# What needs to be done
Everything in the records below goes into the copy exactly, except the pictures.

** Materials provided follows **

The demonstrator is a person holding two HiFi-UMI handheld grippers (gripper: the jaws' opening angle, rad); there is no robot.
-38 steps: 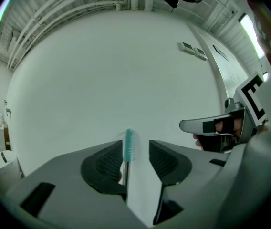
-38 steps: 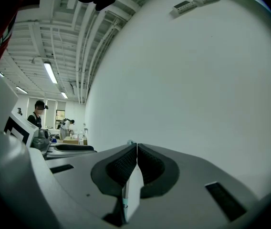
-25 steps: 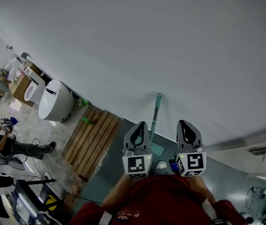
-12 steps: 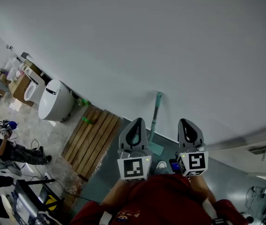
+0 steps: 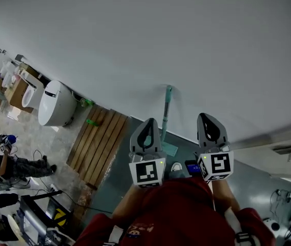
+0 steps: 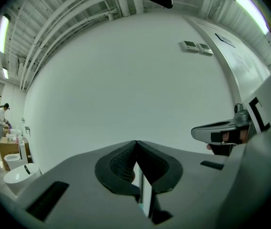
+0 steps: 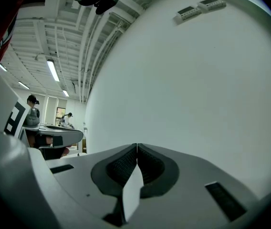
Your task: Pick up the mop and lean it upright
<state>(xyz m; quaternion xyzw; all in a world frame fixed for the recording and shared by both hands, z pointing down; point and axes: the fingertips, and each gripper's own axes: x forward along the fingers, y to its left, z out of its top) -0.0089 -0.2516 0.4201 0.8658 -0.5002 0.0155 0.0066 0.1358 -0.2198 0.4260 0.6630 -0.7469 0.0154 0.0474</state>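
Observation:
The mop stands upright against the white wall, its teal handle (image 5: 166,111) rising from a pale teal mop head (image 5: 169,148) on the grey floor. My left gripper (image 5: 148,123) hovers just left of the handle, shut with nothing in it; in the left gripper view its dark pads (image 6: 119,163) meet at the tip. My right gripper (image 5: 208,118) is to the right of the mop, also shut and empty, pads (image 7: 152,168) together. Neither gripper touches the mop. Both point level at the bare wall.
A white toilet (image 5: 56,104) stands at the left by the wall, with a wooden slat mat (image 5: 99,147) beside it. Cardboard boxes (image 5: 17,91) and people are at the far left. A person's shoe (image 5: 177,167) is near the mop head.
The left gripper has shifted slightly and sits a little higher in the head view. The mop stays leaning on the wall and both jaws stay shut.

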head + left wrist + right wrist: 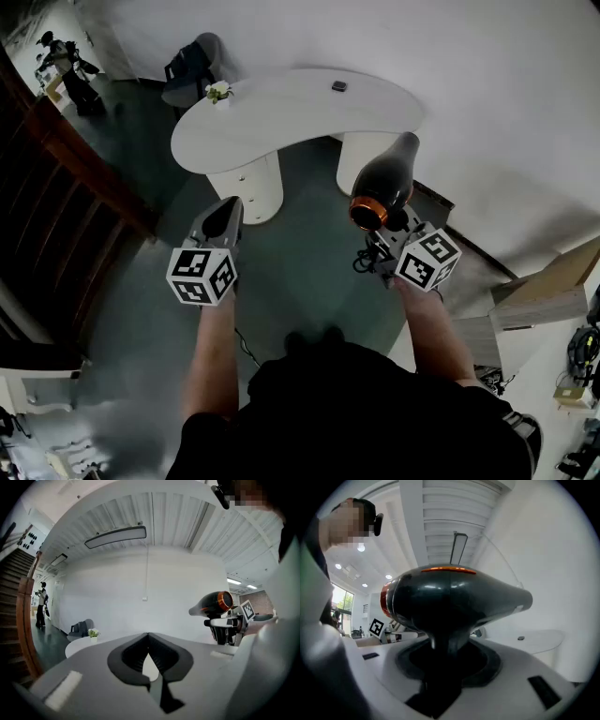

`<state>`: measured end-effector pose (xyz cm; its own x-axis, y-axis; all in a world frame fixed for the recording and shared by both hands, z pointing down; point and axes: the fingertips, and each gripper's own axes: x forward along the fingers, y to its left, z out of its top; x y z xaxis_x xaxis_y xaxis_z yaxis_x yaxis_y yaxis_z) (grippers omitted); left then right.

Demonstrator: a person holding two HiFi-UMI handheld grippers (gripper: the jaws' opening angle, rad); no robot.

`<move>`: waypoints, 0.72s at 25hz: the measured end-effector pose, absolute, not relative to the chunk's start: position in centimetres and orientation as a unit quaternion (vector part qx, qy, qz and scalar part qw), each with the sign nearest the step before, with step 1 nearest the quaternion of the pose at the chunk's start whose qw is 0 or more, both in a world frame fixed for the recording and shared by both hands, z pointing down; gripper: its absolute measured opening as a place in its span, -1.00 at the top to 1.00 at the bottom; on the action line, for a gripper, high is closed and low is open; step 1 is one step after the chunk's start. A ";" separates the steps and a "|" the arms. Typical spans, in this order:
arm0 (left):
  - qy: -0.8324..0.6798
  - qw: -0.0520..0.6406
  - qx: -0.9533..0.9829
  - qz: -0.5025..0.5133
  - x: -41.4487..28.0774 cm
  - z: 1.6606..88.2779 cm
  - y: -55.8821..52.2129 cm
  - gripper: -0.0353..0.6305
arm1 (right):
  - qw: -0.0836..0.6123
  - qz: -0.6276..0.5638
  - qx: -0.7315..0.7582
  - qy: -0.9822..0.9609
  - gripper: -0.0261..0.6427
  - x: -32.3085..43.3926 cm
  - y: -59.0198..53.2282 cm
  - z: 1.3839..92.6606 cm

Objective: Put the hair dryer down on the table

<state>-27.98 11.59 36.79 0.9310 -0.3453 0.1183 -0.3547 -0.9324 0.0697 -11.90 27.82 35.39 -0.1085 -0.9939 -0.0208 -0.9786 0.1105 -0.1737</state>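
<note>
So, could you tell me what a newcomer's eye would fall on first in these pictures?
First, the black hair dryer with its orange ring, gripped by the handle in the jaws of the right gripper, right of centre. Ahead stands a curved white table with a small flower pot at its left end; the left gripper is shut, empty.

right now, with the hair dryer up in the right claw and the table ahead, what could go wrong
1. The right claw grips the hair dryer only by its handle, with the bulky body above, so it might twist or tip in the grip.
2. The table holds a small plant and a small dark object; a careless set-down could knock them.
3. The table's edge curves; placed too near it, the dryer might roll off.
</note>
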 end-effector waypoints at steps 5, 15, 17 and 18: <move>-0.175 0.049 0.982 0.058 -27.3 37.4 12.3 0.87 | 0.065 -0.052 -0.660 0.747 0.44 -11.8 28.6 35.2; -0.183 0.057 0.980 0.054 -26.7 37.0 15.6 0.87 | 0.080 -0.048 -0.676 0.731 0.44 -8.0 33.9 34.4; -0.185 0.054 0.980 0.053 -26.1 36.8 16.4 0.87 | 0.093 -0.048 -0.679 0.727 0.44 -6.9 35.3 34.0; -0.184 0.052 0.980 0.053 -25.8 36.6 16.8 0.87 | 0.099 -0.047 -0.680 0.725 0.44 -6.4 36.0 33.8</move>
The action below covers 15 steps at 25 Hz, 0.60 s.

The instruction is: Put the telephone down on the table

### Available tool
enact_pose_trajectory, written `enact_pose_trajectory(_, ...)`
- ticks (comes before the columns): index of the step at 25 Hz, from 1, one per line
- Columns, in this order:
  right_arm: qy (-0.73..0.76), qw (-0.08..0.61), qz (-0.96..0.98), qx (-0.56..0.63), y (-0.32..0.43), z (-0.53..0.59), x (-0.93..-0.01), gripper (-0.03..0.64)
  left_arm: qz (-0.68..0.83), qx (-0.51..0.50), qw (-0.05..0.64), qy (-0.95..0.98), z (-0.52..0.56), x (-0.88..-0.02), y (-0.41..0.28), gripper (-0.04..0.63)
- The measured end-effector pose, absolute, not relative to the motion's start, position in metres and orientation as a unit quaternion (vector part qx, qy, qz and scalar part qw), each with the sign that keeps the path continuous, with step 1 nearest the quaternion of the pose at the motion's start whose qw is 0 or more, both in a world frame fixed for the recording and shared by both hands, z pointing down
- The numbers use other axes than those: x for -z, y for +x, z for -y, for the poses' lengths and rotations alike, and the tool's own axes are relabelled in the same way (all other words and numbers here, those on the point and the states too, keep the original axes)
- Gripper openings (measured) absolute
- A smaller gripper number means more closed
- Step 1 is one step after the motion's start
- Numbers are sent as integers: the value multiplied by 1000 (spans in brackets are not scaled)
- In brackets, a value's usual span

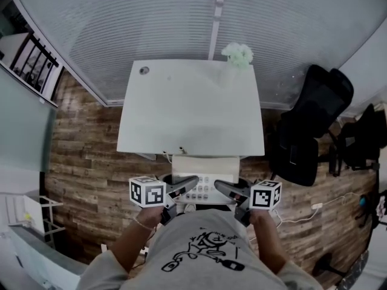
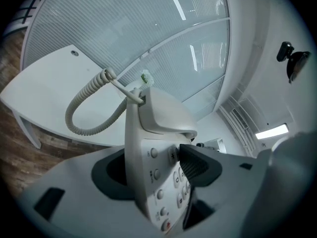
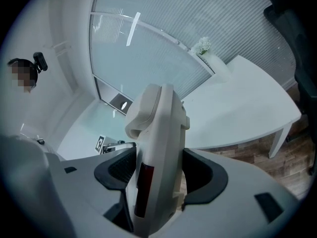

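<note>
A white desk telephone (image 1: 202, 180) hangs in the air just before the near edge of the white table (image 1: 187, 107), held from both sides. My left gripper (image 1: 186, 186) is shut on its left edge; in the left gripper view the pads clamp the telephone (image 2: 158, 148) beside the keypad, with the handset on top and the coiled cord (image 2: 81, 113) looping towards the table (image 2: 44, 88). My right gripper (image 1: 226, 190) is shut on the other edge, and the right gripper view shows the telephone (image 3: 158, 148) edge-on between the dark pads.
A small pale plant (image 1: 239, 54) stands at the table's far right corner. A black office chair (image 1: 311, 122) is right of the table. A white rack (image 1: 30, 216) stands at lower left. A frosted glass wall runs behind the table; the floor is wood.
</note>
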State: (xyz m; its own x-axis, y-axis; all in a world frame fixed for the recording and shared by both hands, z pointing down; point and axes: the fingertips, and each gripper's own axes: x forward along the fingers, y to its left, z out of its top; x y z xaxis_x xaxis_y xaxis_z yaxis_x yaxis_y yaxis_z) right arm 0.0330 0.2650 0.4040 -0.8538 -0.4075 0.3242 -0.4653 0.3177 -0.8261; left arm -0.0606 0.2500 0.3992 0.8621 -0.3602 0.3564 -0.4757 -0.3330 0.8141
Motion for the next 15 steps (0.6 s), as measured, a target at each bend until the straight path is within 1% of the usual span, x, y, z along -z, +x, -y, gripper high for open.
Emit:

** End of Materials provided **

# Response
The demonstrator is a person holding two HiFi-UMI handheld grippers (gripper: the jaws' opening angle, rad); there is no robot.
-38 steps: 
-38 steps: 
-25 steps: 
-12 steps: 
+0 steps: 
+0 steps: 
+0 steps: 
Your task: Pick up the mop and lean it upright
<state>(xyz m; quaternion xyzw; all in a world frame fixed for the recording and shared by both hands, z pointing down; point and axes: the fingertips, and each gripper's own axes: x forward along the fingers, y to its left, z out of its top) -0.0089 -0.2516 0.4201 0.8658 -0.5002 0.0155 0.0066 0.1358 -0.2198 0.4260 0.6630 -0.7469 0.0154 0.0474</state>
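Observation:
The mop stands upright against the white wall, its teal handle (image 5: 166,111) rising from a pale teal mop head (image 5: 169,148) on the grey floor. My left gripper (image 5: 148,123) hovers just left of the handle, shut with nothing in it; in the left gripper view its dark pads (image 6: 119,163) meet at the tip. My right gripper (image 5: 208,118) is to the right of the mop, also shut and empty, pads (image 7: 152,168) together. Neither gripper touches the mop. Both point level at the bare wall.
A white toilet (image 5: 56,104) stands at the left by the wall, with a wooden slat mat (image 5: 99,147) beside it. Cardboard boxes (image 5: 17,91) and people are at the far left. A person's shoe (image 5: 177,167) is near the mop head.
The left gripper has shifted slightly and sits a little higher in the head view. The mop stays leaning on the wall and both jaws stay shut.
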
head + left wrist + right wrist: 

`<state>`: measured end-effector pose (xyz cm; its own x-axis, y-axis; all in a world frame fixed for the recording and shared by both hands, z pointing down; point and axes: the fingertips, and each gripper's own axes: x forward along the fingers, y to its left, z out of its top; x y z xaxis_x xaxis_y xaxis_z yaxis_x yaxis_y yaxis_z) (grippers omitted); left then right.

Demonstrator: a person holding two HiFi-UMI handheld grippers (gripper: the jaws' opening angle, rad); no robot.

`<move>`: waypoints, 0.72s at 25hz: the measured end-effector pose, absolute, not relative to the chunk's start: position in centimetres and orientation as a unit quaternion (vector part qx, qy, qz and scalar part qw), each with the sign nearest the step before, with step 1 nearest the quaternion of the pose at the chunk's start whose qw is 0 or more, both in a world frame fixed for the recording and shared by both hands, z pointing down; gripper: its absolute measured opening as a place in its span, -1.00 at the top to 1.00 at the bottom; on the action line, for a gripper, high is closed and low is open; step 1 is one step after the chunk's start. A ";" separates the steps and a "|" the arms. Typical spans, in this order:
arm0 (left):
  - qy: -0.8324..0.6798
  - qw: -0.0520..0.6406
  - qx: -0.9533..0.9829
  - qz: -0.5025..0.5133
  - x: -41.4487..28.0774 cm
  - z: 1.6606..88.2779 cm
  - y: -55.8821..52.2129 cm
  - gripper: -0.0353..0.6305
arm1 (right):
  - qw: -0.0836..0.6123
  - qz: -0.6276..0.5638
  - qx: -0.7315..0.7582
  - qy: -0.9822..0.9609
  - gripper: -0.0261..0.6427
  - x: -32.3085..43.3926 cm
  - y: -59.0198..53.2282 cm
  - z: 1.3839..92.6606 cm

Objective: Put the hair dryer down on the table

<state>-27.98 11.59 36.79 0.9310 -0.3453 0.1183 -0.3547 -0.9324 0.0697 -11.90 27.82 35.39 -0.1085 -0.9939 -0.0208 -0.9786 0.1105 -0.1737</state>
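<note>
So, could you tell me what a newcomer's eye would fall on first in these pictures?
First, the black hair dryer with its orange ring, gripped by the handle in the jaws of the right gripper, right of centre. Ahead stands a curved white table with a small flower pot at its left end; the left gripper is shut, empty.

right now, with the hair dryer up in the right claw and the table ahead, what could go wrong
1. The right claw grips the hair dryer only by its handle, with the bulky body above, so it might twist or tip in the grip.
2. The table holds a small plant and a small dark object; a careless set-down could knock them.
3. The table's edge curves; placed too near it, the dryer might roll off.
</note>
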 end-effector waypoints at steps 5, 15, 17 and 18: <move>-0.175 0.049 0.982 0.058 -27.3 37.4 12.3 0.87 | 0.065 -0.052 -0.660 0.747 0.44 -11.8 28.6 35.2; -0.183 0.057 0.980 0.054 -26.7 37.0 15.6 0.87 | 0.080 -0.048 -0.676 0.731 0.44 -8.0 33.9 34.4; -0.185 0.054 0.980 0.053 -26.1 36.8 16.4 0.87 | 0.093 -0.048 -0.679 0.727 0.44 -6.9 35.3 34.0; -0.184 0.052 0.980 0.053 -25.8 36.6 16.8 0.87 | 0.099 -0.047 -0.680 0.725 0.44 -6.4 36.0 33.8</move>
The action below covers 15 steps at 25 Hz, 0.60 s.

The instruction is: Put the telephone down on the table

### Available tool
enact_pose_trajectory, written `enact_pose_trajectory(_, ...)`
- ticks (comes before the columns): index of the step at 25 Hz, from 1, one per line
- Columns, in this order:
  right_arm: qy (-0.73..0.76), qw (-0.08..0.61), qz (-0.96..0.98), qx (-0.56..0.63), y (-0.32..0.43), z (-0.53..0.59), x (-0.93..-0.01), gripper (-0.03..0.64)
  left_arm: qz (-0.68..0.83), qx (-0.51..0.50), qw (-0.05..0.64), qy (-0.95..0.98), z (-0.52..0.56), x (-0.88..-0.02), y (-0.41..0.28), gripper (-0.04..0.63)
- The measured end-effector pose, absolute, not relative to the motion's start, position in metres and orientation as a unit quaternion (vector part qx, qy, qz and scalar part qw), each with the sign that keeps the path continuous, with step 1 nearest the quaternion of the pose at the motion's start whose qw is 0 or more, both in a world frame fixed for the recording and shared by both hands, z pointing down
- The numbers use other axes than those: x for -z, y for +x, z for -y, for the poses' lengths and rotations alike, and the tool's own axes are relabelled in the same way (all other words and numbers here, those on the point and the states too, keep the original axes)
- Gripper openings (measured) absolute
- A smaller gripper number means more closed
- Step 1 is one step after the motion's start
- Numbers are sent as integers: the value multiplied by 1000 (spans in brackets are not scaled)
- In brackets, a value's usual span


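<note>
A white desk telephone (image 1: 202, 180) hangs in the air just before the near edge of the white table (image 1: 187, 107), held from both sides. My left gripper (image 1: 186, 186) is shut on its left edge; in the left gripper view the pads clamp the telephone (image 2: 158, 148) beside the keypad, with the handset on top and the coiled cord (image 2: 81, 113) looping towards the table (image 2: 44, 88). My right gripper (image 1: 226, 190) is shut on the other edge, and the right gripper view shows the telephone (image 3: 158, 148) edge-on between the dark pads.
A small pale plant (image 1: 239, 54) stands at the table's far right corner. A black office chair (image 1: 311, 122) is right of the table. A white rack (image 1: 30, 216) stands at lower left. A frosted glass wall runs behind the table; the floor is wood.
</note>
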State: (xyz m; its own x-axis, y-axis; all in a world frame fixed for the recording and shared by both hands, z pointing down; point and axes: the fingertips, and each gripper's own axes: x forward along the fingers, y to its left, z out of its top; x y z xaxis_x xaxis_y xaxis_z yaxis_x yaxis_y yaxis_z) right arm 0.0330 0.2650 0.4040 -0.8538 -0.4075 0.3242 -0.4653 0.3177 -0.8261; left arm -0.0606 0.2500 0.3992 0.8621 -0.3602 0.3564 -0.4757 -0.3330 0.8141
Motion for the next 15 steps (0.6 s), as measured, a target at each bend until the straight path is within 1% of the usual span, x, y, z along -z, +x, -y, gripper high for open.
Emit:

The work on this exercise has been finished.